_Activity_
Where a record contains an image, leave the image out and print the rest exactly.

(Excerpts from a dataset)
⟨
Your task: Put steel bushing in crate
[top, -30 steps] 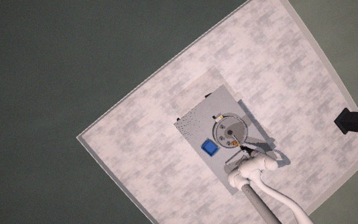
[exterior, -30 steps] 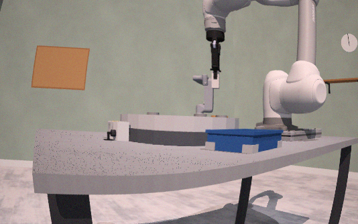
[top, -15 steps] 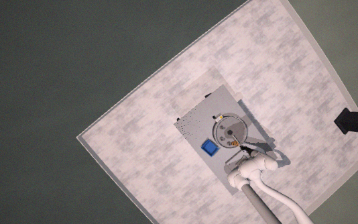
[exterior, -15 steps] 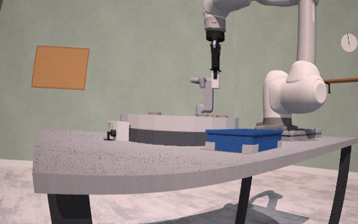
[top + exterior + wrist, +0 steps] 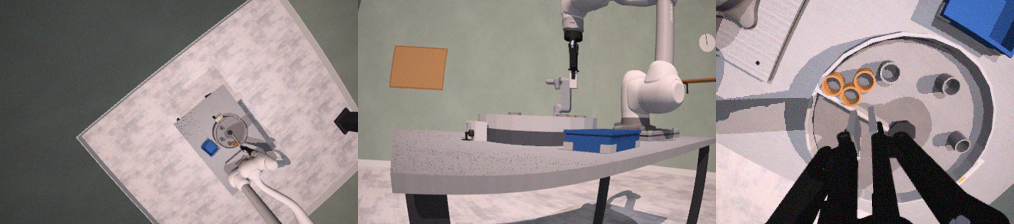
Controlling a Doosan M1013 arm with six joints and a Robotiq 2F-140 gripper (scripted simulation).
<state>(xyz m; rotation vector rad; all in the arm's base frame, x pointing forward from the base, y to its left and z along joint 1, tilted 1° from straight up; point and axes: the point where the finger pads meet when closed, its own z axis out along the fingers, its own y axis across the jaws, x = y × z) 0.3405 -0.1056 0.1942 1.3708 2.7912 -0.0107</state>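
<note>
The black two-finger claw (image 5: 864, 137) is seen hanging high above the round grey turning table (image 5: 972, 79), its fingers drawn nearly together with only a narrow slit between the pale fingertips. Nothing is held between them. In the exterior view the claw (image 5: 573, 80) is shown pointing straight down, well above the disc (image 5: 539, 121), at the end of the white six-joint arm (image 5: 653, 90).

Directly below and just ahead of the fingertips, in the wrist view, a cluster of three orange-rimmed bushings (image 5: 849, 86) is seen on the disc, touching one another. Three grey steel bushings are placed further around the disc: one (image 5: 889, 71) just beside the orange cluster, one (image 5: 946, 86) off to the right of the claw, and one (image 5: 958, 141) nearer the right finger's side (all are standing upright on the disc, none lifted). A dark hub (image 5: 900, 125) is seen at the disc's centre, partly covered by the right finger.

The blue open crate (image 5: 982, 3) is found well beyond the disc, up and to the right of the claw in the wrist view; whether anything lies inside cannot be told. In the top view the crate (image 5: 210, 147) is set beside the disc (image 5: 224, 120) on the grey work table (image 5: 198, 117).
</note>
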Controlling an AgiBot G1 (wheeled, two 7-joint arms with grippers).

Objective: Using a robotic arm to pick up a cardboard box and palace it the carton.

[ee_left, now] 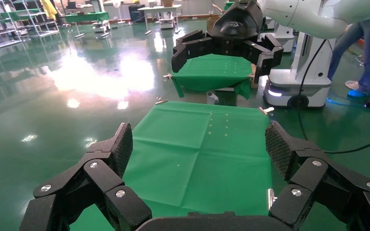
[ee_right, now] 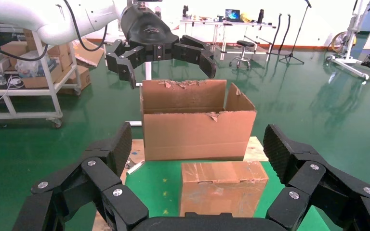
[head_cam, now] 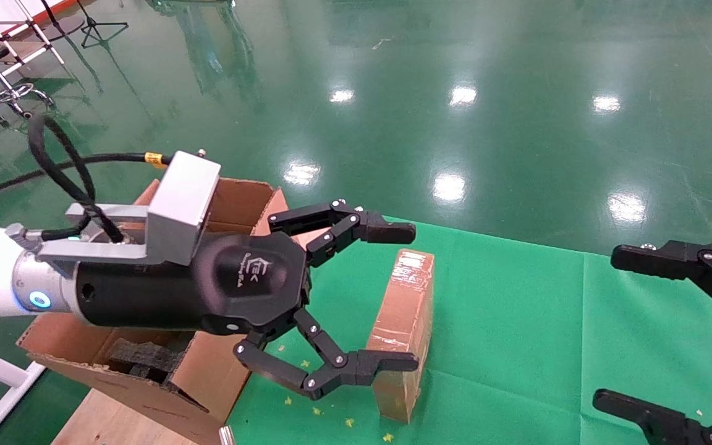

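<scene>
Our left end effector (head_cam: 393, 296), wide open and empty, brackets the cardboard box (head_cam: 404, 330) w/o touching; box's long axis runs fingertip to fingertip.

— What blocks the frame's left?
— The carton (head_cam: 164, 371), lower left, with the cardboard box (head_cam: 404, 327) standing on edge at centre.
— Free room?
— Bare green cloth (head_cam: 529, 334) from the box right to the spread-fingered right gripper (head_cam: 671, 334).
</scene>
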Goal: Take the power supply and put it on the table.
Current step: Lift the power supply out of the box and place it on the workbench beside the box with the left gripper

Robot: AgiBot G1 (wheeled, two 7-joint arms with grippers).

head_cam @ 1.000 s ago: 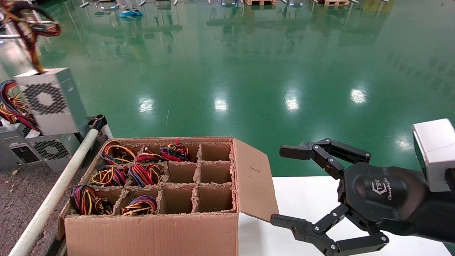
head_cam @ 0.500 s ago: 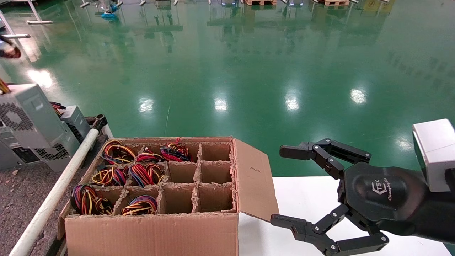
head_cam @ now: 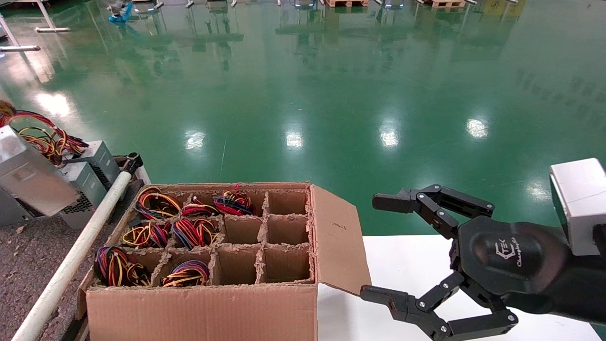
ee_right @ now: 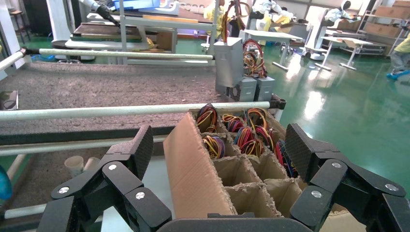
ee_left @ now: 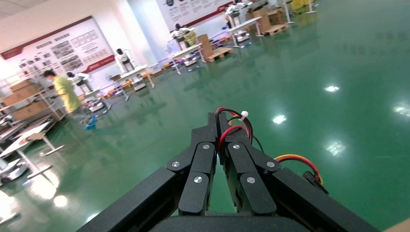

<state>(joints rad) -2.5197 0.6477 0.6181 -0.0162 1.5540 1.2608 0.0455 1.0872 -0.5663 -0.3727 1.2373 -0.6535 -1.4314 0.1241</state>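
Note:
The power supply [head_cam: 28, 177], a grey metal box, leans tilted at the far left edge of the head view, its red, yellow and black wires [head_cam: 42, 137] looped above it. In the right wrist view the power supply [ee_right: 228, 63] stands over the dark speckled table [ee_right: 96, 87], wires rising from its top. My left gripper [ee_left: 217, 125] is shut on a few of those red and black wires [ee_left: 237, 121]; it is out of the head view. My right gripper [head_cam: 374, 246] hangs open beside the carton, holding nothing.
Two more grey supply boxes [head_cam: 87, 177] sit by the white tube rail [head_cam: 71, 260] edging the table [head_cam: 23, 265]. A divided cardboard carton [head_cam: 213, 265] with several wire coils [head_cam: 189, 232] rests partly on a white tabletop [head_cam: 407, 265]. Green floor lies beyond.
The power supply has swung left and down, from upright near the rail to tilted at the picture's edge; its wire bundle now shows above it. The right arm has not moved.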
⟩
_Answer for the task_
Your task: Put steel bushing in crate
[top, -30 steps] 
[exterior, -30 steps] 
[top, -15 steps] 
[exterior, -15 steps] 
[top + exterior + wrist, +0 steps] 
Controlling a Doosan M1013 arm with six joints and a Robotiq 2F-140 gripper (scripted simulation).
<state>(xyz m; rotation vector rad; all in the arm's base frame, x pointing forward from the base, y to its left and z along joint 1, tilted 1° from straight up; point and axes: the point where the finger pads meet when closed, its own z axis out along the fingers, its own y axis across the jaws, x = y × z) 0.3405 -0.1056 0.1942 1.3708 2.7912 -0.0107</state>
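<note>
The black two-finger claw (image 5: 864, 137) is seen hanging high above the round grey turning table (image 5: 972, 79), its fingers drawn nearly together with only a narrow slit between the pale fingertips. Nothing is held between them. In the exterior view the claw (image 5: 573, 80) is shown pointing straight down, well above the disc (image 5: 539, 121), at the end of the white six-joint arm (image 5: 653, 90).

Directly below and just ahead of the fingertips, in the wrist view, a cluster of three orange-rimmed bushings (image 5: 849, 86) is seen on the disc, touching one another. Three grey steel bushings are placed further around the disc: one (image 5: 889, 71) just beside the orange cluster, one (image 5: 946, 86) off to the right of the claw, and one (image 5: 958, 141) nearer the right finger's side (all are standing upright on the disc, none lifted). A dark hub (image 5: 900, 125) is seen at the disc's centre, partly covered by the right finger.

The blue open crate (image 5: 982, 3) is found well beyond the disc, up and to the right of the claw in the wrist view; whether anything lies inside cannot be told. In the top view the crate (image 5: 210, 147) is set beside the disc (image 5: 224, 120) on the grey work table (image 5: 198, 117).
</note>
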Controlling an AgiBot G1 (wheeled, two 7-joint arms with grippers).

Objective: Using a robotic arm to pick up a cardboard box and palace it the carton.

[ee_left, now] 
[ee_right, now] 
[head_cam, now] 

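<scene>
Our left end effector (head_cam: 393, 296), wide open and empty, brackets the cardboard box (head_cam: 404, 330) w/o touching; box's long axis runs fingertip to fingertip.

— What blocks the frame's left?
— The carton (head_cam: 164, 371), lower left, with the cardboard box (head_cam: 404, 327) standing on edge at centre.
— Free room?
— Bare green cloth (head_cam: 529, 334) from the box right to the spread-fingered right gripper (head_cam: 671, 334).
</scene>
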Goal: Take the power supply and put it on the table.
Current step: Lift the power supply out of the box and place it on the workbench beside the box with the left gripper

Robot: AgiBot G1 (wheeled, two 7-joint arms with grippers).

head_cam @ 1.000 s ago: 
head_cam @ 0.500 s ago: 
head_cam @ now: 
ee_right @ now: 
ee_left @ now: 

<state>(joints rad) -2.5197 0.6477 0.6181 -0.0162 1.5540 1.2608 0.0455 1.0872 -0.5663 -0.3727 1.2373 -0.6535 -1.4314 0.1241</state>
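Note:
The power supply [head_cam: 28, 177], a grey metal box, leans tilted at the far left edge of the head view, its red, yellow and black wires [head_cam: 42, 137] looped above it. In the right wrist view the power supply [ee_right: 228, 63] stands over the dark speckled table [ee_right: 96, 87], wires rising from its top. My left gripper [ee_left: 217, 125] is shut on a few of those red and black wires [ee_left: 237, 121]; it is out of the head view. My right gripper [head_cam: 374, 246] hangs open beside the carton, holding nothing.
Two more grey supply boxes [head_cam: 87, 177] sit by the white tube rail [head_cam: 71, 260] edging the table [head_cam: 23, 265]. A divided cardboard carton [head_cam: 213, 265] with several wire coils [head_cam: 189, 232] rests partly on a white tabletop [head_cam: 407, 265]. Green floor lies beyond.
The power supply has swung left and down, from upright near the rail to tilted at the picture's edge; its wire bundle now shows above it. The right arm has not moved.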

This output contains the complete answer.